Reproduce everything from the line that contains "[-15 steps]" down to the line that contains "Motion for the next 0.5" in the listing below, word for word and nothing more. Leave the pictures out.

□ □ □ □ □ □ □

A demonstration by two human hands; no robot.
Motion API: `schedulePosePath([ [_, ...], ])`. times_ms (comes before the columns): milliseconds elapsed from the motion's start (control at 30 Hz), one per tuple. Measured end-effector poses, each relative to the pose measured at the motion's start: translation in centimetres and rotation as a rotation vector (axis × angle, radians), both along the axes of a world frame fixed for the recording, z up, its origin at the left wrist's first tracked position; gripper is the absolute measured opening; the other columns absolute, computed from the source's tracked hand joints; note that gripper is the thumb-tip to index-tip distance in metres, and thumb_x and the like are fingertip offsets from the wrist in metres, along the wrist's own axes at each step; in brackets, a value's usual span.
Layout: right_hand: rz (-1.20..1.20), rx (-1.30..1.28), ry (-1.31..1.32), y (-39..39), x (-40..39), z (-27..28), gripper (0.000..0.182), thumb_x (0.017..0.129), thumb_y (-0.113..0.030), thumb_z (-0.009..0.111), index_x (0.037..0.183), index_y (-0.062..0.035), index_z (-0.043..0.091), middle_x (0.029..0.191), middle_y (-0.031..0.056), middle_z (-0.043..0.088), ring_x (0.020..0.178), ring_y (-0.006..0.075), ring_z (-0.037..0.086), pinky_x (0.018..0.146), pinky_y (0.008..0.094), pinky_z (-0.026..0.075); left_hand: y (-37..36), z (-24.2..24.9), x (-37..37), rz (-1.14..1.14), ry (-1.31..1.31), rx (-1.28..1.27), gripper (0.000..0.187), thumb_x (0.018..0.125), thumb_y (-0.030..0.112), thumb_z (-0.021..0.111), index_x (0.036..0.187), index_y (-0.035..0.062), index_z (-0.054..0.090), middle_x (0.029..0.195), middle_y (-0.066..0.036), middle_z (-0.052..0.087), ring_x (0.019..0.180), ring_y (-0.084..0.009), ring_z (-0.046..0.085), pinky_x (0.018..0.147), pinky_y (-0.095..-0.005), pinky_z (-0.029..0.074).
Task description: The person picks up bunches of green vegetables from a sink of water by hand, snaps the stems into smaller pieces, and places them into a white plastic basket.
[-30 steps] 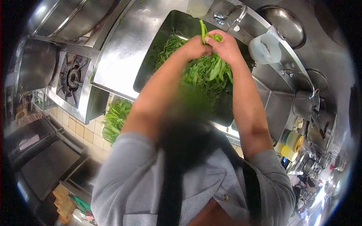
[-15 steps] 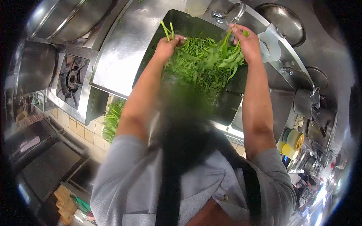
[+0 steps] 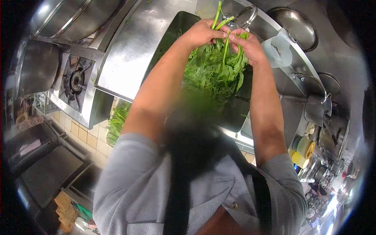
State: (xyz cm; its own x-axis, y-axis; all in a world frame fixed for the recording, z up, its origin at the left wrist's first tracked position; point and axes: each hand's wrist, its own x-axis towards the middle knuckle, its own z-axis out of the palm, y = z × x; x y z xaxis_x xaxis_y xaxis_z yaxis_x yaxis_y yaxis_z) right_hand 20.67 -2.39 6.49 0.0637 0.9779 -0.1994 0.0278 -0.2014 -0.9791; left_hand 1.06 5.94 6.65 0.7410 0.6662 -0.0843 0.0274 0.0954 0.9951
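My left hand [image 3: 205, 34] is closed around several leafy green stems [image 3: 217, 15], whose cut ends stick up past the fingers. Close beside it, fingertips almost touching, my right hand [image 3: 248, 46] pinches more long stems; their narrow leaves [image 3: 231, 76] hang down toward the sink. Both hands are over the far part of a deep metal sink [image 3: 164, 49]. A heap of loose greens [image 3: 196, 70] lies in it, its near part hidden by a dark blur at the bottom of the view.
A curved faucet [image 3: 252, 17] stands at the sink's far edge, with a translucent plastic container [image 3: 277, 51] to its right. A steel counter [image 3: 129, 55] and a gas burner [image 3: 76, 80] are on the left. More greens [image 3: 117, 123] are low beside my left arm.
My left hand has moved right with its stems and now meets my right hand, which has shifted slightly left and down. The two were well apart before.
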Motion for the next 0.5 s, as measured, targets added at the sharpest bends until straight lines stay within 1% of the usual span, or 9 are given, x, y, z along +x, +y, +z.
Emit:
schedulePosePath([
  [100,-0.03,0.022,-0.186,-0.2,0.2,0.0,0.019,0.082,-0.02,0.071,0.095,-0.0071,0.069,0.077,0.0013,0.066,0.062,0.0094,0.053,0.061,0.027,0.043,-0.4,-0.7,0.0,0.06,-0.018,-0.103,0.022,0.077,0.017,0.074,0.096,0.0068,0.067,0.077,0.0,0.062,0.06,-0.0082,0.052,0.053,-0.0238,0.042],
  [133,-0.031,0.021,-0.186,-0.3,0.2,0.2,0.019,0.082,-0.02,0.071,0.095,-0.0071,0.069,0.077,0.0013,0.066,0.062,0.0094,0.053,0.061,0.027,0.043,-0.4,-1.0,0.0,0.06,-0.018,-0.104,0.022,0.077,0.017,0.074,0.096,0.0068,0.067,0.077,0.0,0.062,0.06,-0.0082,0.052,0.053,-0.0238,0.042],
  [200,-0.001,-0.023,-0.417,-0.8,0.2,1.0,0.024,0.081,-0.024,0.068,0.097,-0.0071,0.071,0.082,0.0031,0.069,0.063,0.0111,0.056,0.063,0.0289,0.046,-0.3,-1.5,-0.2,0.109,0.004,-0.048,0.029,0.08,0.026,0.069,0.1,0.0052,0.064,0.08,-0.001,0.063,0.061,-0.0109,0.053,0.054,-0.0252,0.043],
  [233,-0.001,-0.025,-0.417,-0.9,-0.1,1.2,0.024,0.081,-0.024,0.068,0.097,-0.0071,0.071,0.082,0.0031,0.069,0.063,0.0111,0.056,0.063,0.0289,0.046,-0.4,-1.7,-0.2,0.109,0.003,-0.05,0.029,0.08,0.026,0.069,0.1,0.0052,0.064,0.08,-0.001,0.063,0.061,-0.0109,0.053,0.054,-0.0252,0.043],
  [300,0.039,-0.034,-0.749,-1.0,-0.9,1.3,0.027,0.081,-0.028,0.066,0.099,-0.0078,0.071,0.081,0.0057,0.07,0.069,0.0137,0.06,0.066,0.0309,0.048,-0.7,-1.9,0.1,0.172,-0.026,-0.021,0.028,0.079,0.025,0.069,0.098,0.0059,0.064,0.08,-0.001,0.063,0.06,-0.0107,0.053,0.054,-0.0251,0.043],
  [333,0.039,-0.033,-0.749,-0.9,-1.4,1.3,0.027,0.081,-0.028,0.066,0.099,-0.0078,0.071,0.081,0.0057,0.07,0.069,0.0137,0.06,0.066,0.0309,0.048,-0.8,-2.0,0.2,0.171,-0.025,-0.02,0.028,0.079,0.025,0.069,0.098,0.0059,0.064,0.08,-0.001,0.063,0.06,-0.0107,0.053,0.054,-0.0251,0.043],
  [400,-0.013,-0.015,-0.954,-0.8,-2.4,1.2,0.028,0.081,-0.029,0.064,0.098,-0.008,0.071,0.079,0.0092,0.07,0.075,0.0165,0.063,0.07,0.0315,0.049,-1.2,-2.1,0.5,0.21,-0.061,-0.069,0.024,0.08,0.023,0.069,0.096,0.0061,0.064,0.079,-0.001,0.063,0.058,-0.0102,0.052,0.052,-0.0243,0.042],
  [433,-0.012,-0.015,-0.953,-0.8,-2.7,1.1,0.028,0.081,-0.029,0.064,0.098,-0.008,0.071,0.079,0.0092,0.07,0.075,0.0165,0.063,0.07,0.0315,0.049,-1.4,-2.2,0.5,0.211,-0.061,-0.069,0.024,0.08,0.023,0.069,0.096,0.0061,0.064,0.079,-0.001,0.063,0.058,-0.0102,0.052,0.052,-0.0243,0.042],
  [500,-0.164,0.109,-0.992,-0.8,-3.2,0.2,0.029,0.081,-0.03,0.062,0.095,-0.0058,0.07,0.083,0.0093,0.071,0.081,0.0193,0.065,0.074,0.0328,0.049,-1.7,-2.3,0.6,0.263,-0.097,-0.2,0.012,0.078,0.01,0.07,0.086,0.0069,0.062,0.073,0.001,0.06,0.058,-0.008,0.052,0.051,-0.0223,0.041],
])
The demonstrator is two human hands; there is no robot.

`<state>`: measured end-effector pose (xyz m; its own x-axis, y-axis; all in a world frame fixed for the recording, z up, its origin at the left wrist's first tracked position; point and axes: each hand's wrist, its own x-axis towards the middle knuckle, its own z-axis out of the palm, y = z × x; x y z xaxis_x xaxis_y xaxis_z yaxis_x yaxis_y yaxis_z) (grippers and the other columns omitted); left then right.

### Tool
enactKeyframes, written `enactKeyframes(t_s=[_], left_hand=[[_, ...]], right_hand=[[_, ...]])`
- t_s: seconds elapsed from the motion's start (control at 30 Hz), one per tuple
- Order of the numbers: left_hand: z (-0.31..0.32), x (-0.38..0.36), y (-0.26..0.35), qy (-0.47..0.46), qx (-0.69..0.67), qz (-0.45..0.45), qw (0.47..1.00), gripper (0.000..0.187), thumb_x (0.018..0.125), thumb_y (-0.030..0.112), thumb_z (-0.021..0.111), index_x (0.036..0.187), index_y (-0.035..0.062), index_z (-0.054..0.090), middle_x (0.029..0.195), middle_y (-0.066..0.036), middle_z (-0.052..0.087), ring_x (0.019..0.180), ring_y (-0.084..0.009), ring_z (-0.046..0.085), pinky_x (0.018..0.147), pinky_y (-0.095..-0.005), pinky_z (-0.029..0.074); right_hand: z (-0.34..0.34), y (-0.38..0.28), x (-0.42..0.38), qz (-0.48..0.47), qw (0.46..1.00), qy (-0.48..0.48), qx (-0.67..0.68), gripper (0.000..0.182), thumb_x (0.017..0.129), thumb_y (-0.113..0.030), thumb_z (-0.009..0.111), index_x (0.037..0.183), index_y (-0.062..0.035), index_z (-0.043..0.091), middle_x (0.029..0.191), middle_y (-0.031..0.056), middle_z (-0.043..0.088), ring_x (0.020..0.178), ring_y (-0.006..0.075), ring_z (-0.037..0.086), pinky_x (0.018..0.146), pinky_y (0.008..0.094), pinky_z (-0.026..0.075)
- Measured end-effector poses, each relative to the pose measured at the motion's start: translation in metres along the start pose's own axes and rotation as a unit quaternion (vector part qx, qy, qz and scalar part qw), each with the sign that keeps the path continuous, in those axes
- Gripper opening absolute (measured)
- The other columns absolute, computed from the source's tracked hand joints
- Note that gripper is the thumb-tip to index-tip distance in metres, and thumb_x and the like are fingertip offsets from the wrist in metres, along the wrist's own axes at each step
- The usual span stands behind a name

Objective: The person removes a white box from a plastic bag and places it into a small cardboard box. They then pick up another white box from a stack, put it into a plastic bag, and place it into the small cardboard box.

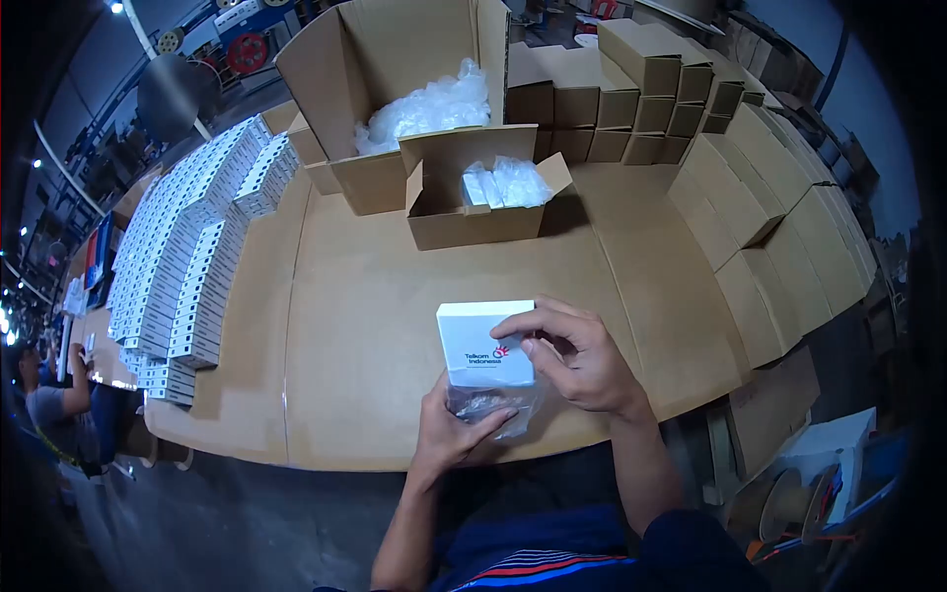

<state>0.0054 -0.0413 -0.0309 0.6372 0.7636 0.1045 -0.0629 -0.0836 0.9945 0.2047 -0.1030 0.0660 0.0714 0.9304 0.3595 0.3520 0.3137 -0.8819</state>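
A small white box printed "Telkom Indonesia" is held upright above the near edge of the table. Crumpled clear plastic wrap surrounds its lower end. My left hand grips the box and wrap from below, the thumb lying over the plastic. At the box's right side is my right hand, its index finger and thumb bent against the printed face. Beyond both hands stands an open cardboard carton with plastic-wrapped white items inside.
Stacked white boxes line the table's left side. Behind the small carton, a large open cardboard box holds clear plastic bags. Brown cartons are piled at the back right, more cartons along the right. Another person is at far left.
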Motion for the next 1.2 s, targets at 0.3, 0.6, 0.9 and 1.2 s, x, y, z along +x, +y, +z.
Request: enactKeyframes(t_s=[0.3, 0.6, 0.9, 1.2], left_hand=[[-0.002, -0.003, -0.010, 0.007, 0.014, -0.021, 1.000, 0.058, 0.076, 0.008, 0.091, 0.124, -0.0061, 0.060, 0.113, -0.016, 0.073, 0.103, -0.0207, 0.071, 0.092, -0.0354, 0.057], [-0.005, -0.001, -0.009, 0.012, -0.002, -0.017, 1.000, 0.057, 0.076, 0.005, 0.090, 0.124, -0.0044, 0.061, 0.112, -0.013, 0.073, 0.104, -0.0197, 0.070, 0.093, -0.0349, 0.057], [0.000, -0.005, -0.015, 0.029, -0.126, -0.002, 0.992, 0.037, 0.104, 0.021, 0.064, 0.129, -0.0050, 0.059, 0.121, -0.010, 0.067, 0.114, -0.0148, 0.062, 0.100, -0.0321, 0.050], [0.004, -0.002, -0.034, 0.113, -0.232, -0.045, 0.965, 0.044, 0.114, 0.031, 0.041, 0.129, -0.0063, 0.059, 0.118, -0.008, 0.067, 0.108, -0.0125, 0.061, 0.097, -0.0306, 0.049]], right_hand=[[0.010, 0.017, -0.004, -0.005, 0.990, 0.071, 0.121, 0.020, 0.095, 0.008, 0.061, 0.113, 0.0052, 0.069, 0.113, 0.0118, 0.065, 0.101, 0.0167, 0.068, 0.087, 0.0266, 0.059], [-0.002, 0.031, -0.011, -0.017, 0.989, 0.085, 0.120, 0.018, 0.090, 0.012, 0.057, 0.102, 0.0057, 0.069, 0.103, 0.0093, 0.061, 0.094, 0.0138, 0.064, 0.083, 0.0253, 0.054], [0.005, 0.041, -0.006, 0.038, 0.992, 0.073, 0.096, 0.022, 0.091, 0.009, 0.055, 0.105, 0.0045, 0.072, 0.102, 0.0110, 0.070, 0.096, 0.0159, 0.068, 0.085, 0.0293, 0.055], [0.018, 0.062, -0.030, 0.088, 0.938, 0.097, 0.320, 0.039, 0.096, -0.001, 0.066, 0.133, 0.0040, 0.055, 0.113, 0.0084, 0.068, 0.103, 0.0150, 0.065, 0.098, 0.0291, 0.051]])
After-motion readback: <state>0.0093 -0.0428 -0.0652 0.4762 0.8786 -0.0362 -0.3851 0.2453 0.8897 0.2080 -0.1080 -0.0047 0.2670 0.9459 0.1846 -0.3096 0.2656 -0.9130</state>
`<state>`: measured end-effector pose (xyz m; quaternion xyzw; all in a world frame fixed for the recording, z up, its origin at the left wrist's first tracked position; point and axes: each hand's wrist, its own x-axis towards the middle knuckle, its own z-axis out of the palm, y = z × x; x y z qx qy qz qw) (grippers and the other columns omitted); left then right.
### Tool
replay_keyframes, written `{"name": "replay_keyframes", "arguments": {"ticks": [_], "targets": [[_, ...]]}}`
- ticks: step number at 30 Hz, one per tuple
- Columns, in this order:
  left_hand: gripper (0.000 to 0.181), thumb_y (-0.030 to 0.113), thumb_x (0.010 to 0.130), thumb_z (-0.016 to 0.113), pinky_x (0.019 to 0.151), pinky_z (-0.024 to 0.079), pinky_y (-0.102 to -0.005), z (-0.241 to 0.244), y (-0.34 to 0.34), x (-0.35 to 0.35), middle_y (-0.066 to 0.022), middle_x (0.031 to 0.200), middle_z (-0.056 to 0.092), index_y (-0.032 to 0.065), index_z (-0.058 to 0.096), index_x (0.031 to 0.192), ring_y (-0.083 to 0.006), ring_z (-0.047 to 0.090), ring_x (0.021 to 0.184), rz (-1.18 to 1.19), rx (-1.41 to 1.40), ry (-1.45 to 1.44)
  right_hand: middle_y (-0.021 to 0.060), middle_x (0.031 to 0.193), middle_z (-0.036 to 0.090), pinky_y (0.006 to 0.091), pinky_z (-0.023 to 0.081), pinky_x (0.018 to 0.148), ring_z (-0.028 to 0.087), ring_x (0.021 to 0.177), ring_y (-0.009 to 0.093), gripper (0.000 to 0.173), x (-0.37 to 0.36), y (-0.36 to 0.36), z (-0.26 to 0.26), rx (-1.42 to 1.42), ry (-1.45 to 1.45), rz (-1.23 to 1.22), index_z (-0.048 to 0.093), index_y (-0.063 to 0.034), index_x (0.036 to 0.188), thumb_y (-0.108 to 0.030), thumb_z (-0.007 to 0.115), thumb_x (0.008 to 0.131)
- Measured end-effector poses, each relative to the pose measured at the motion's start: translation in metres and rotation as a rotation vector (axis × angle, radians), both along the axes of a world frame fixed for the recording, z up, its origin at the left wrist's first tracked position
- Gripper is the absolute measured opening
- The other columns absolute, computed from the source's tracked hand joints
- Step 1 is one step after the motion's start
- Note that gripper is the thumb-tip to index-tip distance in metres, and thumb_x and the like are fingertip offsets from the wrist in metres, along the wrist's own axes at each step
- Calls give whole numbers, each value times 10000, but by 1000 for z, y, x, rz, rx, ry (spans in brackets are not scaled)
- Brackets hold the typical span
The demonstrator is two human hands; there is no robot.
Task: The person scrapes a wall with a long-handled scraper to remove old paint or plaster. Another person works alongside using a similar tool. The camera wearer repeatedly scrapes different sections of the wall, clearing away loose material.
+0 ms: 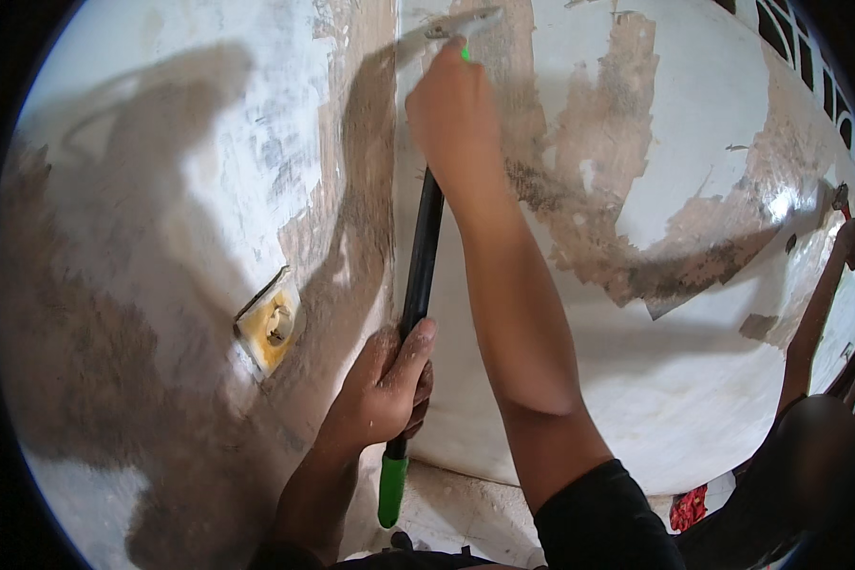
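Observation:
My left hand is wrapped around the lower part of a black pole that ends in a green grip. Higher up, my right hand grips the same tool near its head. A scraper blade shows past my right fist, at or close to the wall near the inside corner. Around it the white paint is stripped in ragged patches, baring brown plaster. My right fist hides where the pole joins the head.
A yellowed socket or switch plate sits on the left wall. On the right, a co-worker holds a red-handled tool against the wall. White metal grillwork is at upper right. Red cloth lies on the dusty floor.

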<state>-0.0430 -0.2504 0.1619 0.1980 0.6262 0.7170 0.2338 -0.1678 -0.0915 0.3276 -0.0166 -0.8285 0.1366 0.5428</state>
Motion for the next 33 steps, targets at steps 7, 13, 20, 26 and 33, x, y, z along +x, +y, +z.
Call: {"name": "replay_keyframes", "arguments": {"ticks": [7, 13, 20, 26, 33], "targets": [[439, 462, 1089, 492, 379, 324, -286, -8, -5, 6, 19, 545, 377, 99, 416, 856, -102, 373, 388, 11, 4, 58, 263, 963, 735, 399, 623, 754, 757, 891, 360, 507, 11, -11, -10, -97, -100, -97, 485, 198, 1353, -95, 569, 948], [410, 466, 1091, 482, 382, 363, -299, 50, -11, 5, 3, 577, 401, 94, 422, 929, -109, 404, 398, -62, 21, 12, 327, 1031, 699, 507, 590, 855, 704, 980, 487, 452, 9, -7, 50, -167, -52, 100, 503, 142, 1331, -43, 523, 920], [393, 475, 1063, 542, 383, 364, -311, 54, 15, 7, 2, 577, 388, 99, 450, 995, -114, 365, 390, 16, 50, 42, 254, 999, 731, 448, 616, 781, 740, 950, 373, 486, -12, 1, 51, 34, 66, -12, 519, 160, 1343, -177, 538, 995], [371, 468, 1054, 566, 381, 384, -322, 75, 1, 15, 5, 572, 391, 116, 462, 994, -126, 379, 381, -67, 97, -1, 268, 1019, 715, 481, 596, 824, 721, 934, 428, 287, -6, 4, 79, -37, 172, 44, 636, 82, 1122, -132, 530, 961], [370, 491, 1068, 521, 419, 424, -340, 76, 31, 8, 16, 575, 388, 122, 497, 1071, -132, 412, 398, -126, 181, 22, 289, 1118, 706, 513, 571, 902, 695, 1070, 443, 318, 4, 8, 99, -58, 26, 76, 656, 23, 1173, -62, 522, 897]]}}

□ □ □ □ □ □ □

## Task result
[-15 steps] 
[+0 steps] 
State: (xyz cm; its own x-axis, y-axis; all in a world frame fixed for the recording, z up, its origin at the left wrist's first tracked position; point and axes: each hand's wrist, its own x-axis towards the middle knuckle, its own z-axis out of the palm, y = z × x; x y z xaxis_x xaxis_y xaxis_z yaxis_x yaxis_y yaxis_z) right_hand 20.67 -2.39 6.49 0.0637 0.9779 -0.1994 0.0278 -0.2014 -0.9791; left_hand 1.06 5.94 6.65 0.7410 0.6662 -0.0843 0.0274 0.0954 0.9951
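My left hand [image 3: 205, 34] is closed around several leafy green stems [image 3: 217, 15], whose cut ends stick up past the fingers. Close beside it, fingertips almost touching, my right hand [image 3: 248, 46] pinches more long stems; their narrow leaves [image 3: 231, 76] hang down toward the sink. Both hands are over the far part of a deep metal sink [image 3: 164, 49]. A heap of loose greens [image 3: 196, 70] lies in it, its near part hidden by a dark blur at the bottom of the view.
A curved faucet [image 3: 252, 17] stands at the sink's far edge, with a translucent plastic container [image 3: 277, 51] to its right. A steel counter [image 3: 129, 55] and a gas burner [image 3: 76, 80] are on the left. More greens [image 3: 117, 123] are low beside my left arm.
My left hand has moved right with its stems and now meets my right hand, which has shifted slightly left and down. The two were well apart before.
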Motion for the next 0.5 s, as measured, targets added at the sharpest bends until straight lines stay within 1% of the usual span, or 9 are given, x, y, z along +x, +y, +z.

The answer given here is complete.